# Data shown
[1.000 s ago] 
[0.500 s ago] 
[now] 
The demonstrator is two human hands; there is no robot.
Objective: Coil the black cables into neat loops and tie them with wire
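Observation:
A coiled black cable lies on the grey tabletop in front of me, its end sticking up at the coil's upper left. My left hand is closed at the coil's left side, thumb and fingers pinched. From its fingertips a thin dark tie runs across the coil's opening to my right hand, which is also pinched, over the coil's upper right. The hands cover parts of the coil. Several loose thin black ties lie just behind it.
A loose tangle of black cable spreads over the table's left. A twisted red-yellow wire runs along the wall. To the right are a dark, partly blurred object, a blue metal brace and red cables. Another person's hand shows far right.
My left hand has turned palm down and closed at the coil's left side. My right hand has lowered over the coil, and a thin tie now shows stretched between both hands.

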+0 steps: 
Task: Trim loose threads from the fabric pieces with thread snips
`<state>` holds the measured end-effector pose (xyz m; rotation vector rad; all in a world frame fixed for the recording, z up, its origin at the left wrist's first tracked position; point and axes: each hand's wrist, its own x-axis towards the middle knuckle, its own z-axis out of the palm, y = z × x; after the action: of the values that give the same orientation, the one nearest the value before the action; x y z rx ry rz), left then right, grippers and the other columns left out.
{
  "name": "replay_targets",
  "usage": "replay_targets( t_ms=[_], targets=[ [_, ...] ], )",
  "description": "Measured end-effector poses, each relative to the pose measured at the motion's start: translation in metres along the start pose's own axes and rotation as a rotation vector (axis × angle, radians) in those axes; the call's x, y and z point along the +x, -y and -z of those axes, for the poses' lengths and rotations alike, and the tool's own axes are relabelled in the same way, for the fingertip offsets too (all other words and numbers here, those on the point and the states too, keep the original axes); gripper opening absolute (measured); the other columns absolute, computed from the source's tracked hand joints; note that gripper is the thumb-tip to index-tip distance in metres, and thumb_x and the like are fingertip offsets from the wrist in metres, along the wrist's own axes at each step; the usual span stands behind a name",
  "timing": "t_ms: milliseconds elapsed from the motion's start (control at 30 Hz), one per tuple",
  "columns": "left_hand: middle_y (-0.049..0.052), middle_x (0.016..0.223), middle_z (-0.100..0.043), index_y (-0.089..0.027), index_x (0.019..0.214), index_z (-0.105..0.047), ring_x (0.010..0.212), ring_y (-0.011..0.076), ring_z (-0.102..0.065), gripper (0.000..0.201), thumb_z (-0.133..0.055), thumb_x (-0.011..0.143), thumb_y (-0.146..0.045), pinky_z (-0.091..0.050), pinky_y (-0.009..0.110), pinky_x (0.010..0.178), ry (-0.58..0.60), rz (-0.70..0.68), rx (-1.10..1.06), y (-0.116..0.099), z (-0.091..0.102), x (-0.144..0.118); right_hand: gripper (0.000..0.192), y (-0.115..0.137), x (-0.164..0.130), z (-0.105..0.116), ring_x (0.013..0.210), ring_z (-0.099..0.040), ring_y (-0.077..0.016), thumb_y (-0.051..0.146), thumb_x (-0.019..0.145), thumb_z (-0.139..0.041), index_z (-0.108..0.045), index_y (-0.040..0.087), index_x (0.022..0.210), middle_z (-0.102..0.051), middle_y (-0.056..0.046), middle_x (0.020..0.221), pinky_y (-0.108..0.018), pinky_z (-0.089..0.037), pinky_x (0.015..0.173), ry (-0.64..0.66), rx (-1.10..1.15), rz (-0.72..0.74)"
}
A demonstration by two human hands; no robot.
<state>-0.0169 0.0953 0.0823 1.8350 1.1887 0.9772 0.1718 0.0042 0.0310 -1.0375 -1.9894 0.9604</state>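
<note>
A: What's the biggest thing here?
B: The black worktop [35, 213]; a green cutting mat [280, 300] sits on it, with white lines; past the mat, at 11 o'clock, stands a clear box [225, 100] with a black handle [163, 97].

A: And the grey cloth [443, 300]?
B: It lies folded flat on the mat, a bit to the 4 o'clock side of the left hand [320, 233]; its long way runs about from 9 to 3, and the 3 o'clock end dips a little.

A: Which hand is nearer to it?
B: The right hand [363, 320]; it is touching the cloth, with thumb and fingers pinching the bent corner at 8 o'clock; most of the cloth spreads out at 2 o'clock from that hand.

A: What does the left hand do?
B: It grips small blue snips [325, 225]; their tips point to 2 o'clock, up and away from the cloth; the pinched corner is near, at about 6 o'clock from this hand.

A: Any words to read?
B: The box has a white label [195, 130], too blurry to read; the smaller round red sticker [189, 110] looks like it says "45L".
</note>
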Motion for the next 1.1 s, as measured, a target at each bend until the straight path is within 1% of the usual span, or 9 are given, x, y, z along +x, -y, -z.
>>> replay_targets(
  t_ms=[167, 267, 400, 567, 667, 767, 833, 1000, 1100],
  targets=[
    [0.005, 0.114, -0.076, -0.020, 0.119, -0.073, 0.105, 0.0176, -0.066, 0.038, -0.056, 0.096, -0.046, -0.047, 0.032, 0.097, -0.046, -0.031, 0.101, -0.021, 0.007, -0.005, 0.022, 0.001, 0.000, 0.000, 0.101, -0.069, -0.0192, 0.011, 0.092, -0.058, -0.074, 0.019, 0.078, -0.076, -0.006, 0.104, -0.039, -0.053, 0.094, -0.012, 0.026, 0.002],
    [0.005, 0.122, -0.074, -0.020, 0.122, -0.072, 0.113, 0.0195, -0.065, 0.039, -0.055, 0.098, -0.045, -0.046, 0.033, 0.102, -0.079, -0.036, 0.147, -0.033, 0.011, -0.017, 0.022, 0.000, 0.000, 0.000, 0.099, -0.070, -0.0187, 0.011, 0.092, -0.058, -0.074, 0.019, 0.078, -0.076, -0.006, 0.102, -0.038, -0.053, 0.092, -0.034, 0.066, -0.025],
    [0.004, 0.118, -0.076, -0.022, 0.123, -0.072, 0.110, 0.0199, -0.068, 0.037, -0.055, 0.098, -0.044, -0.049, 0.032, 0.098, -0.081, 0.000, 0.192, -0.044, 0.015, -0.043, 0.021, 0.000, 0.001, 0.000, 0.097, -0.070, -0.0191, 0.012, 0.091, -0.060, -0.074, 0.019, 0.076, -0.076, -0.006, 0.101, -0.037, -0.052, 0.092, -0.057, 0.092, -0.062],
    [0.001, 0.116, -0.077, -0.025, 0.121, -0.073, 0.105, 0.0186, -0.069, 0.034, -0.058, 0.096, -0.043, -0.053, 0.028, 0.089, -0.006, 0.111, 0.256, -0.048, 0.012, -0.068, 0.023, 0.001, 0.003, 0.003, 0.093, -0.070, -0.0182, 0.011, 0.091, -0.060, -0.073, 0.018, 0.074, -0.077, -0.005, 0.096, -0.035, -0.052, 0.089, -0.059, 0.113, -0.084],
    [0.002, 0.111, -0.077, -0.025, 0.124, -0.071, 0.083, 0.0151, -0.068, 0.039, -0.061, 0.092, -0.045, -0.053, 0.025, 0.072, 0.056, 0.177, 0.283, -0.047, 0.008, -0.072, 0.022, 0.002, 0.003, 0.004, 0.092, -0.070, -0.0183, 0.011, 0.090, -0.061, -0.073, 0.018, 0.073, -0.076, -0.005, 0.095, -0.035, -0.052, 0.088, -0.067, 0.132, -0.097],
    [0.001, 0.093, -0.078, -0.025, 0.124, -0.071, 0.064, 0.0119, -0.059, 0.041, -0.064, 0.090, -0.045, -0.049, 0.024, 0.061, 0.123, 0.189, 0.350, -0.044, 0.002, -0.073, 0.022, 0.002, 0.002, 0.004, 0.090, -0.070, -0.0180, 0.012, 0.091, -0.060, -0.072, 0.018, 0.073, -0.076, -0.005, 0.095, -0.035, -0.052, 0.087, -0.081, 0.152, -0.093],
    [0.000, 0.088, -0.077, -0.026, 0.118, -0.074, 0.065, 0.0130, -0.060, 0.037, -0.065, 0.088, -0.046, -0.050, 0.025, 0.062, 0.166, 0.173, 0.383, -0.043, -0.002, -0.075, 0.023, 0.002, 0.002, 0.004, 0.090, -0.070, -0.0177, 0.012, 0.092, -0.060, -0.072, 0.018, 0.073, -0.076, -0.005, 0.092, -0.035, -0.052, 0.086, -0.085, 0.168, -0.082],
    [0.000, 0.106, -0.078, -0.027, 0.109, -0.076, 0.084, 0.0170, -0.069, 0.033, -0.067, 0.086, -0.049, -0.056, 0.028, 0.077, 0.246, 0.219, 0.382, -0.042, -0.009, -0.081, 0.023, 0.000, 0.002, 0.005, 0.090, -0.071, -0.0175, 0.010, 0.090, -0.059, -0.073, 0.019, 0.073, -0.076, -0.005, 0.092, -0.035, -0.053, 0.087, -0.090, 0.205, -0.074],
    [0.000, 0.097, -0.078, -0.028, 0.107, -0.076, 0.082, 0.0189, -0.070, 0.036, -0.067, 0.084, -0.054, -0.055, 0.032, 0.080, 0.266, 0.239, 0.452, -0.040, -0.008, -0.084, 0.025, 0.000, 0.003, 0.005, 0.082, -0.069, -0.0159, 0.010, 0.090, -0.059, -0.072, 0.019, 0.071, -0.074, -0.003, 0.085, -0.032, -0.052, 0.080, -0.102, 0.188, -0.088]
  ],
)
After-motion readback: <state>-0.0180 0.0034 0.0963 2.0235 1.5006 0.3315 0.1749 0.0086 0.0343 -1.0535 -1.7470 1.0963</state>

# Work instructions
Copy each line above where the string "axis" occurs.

# Task solution
`<state>` holds the measured end-effector pose (xyz m; rotation vector rad; all in a world frame fixed for the recording, z up, its origin at the left wrist's first tracked position; point and axes: each hand's wrist, its own x-axis towards the middle knuckle, its own z-axis out of the palm, y = z × x; after the action: of the values that give the same orientation, the one nearest the value before the action; x y z rx ry rz), left then right, grippers and the other columns left out.
  "description": "Measured end-effector poses, each relative to the pose measured at the motion's start: translation in metres along the start pose's own axes and rotation as a rotation vector (axis × angle, radians) in those axes; the call's x, y and z point along the +x, -y and -z of those axes, for the poses' lengths and rotations alike, and the tool's own axes are relabelled in the same way, for the fingertip offsets too (all other words and numbers here, those on the point and the states too, keep the original axes); gripper opening absolute (measured); the other columns absolute, computed from the source's tracked hand joints; note that gripper is the thumb-tip to index-tip distance in metres, and thumb_x and the like are fingertip offsets from the wrist in metres, along the wrist's own axes at each step; the usual span stands behind a name",

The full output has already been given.